THE DATA
_ _ _

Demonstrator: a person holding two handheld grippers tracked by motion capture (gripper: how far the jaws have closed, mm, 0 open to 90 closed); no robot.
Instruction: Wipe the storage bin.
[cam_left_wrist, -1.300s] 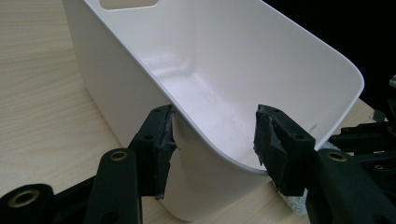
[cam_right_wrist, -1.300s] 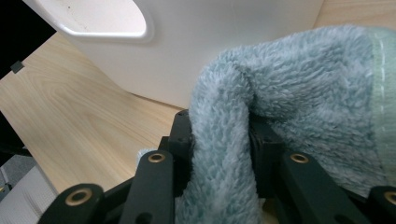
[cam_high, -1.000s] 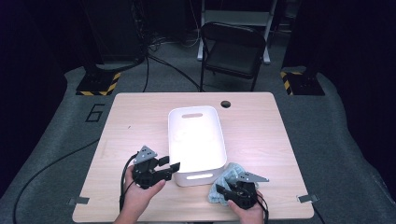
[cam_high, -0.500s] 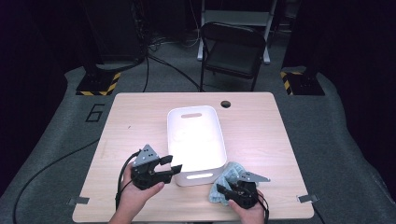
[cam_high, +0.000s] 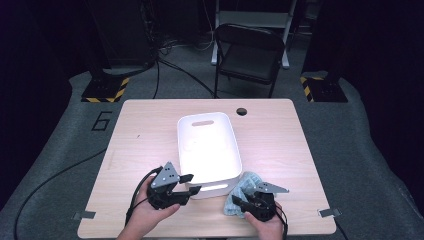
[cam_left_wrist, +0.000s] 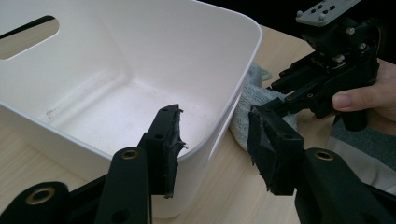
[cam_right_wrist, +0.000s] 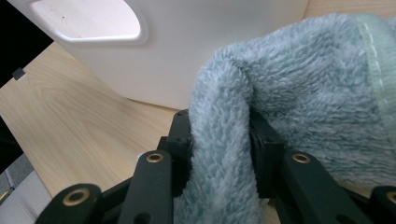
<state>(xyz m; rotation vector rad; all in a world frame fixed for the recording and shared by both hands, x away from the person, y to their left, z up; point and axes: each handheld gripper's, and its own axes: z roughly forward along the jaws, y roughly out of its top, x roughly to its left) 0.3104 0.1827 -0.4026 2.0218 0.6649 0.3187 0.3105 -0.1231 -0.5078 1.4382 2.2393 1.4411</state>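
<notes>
My right gripper (cam_right_wrist: 219, 154) is pinching the blue towel (cam_right_wrist: 299, 98) beside the white tub (cam_high: 207, 145), while my left gripper (cam_left_wrist: 215, 140) is holding its jaws wide over the tub's near corner.

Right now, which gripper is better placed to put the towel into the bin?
Right. The right gripper already has its jaws shut on a fold of the blue towel, beside the white bin. The left gripper is open, jaws straddling the bin's near corner, holding nothing.

I see a smooth, glossy white plastic bin (cam_left_wrist: 140, 60). The towel (cam_right_wrist: 299, 98) looks fluffy, pale blue cloth. The table (cam_high: 145, 135) is matt wood.
</notes>
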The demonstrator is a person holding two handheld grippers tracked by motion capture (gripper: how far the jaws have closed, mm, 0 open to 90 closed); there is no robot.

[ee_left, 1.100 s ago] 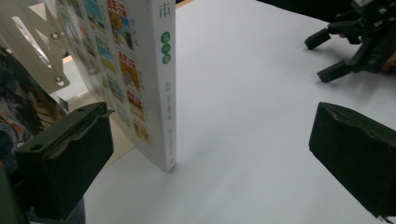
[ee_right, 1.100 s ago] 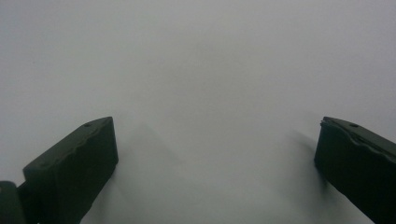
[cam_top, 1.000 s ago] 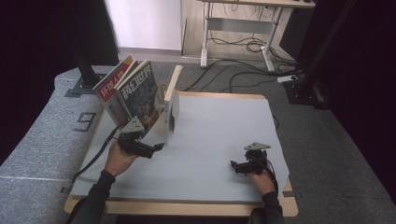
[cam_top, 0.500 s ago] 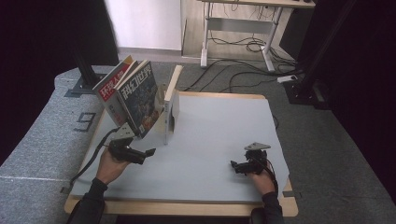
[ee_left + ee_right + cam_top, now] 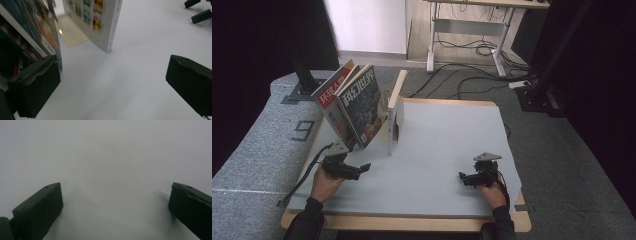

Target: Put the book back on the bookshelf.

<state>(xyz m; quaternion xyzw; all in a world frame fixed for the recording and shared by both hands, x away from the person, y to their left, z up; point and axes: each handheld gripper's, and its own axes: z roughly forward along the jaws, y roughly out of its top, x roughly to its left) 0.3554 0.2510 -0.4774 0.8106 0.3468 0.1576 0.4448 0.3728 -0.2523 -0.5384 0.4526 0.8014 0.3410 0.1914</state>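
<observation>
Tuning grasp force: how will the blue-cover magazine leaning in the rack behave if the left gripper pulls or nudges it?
The blue-cover magazine looks thin, so probably floppy and light; it may sag if pinched at one corner. It leans tilted against the red-cover magazine, so a nudge could tip or slide it. The glossy cover may slip between the fingers. The left gripper is open beside it.

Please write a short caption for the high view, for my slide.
Two open grippers, left gripper and right gripper, rest on the table beside leaning magazines.

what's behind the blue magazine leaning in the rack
A red-covered magazine leans right behind the blue magazine, only its top and left edge showing. The rest of it, and anything further back, is covered.
</observation>
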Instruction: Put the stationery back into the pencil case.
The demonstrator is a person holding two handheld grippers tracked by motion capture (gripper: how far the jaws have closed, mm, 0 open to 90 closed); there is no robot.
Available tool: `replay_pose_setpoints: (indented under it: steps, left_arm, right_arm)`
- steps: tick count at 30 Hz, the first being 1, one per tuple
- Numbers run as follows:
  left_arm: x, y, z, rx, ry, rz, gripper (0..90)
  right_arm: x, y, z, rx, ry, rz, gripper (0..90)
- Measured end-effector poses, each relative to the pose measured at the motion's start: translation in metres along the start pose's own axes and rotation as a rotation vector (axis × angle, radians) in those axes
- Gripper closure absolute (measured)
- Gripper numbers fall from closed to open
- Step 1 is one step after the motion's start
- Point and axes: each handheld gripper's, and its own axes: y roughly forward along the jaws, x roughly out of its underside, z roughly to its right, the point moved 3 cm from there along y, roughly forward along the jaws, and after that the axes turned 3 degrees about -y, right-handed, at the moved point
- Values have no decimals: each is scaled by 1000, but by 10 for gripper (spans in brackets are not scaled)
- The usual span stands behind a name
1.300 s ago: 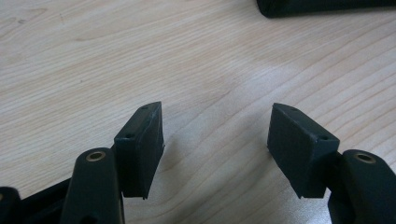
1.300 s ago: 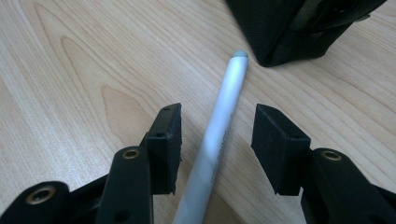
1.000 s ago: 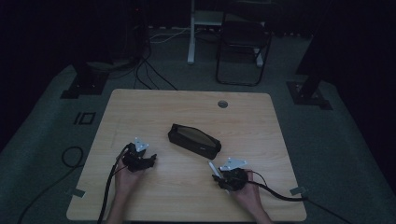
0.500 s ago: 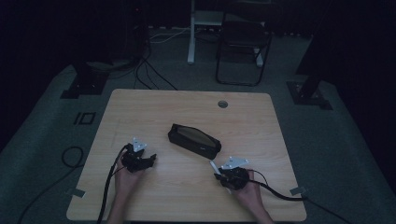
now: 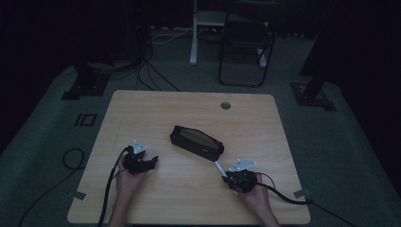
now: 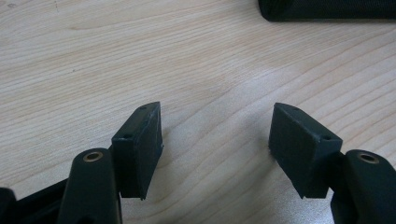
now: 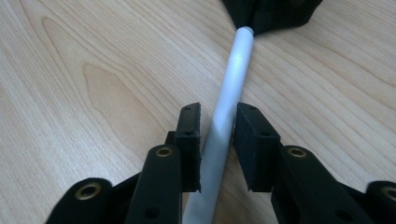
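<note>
A black zip pouch (image 5: 196, 143) lies slantwise at the middle of the wooden table (image 5: 142, 109). A white pen (image 5: 219, 167) sticks out of its near right end, toward my right gripper (image 5: 227, 175). In the right gripper view the pen (image 7: 233, 79) runs between the two pads of that gripper (image 7: 218, 126). Its jaws have just been closing and now pinch the pen. My left gripper (image 5: 152, 162) rests low over bare wood to the left of the pouch. It stands open (image 6: 217, 140) with nothing between its pads. The pouch's edge (image 6: 327, 8) lies farther off.
A round cable hole (image 5: 225, 105) sits near the table's far edge. Behind the table, on the dark floor, stand a chair (image 5: 246, 47), stand feet and loose cables. Each gripper trails a cable off the near edge.
</note>
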Motion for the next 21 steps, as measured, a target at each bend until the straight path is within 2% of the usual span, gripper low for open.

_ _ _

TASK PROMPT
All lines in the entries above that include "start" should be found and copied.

ANSWER AREA
- Measured end-effector poses, each relative to the pose measured at the motion's start: translation in metres along the start pose's own axes and rotation as a rotation vector (axis × angle, radians) in those axes
- Step 1 is one step after the motion's start

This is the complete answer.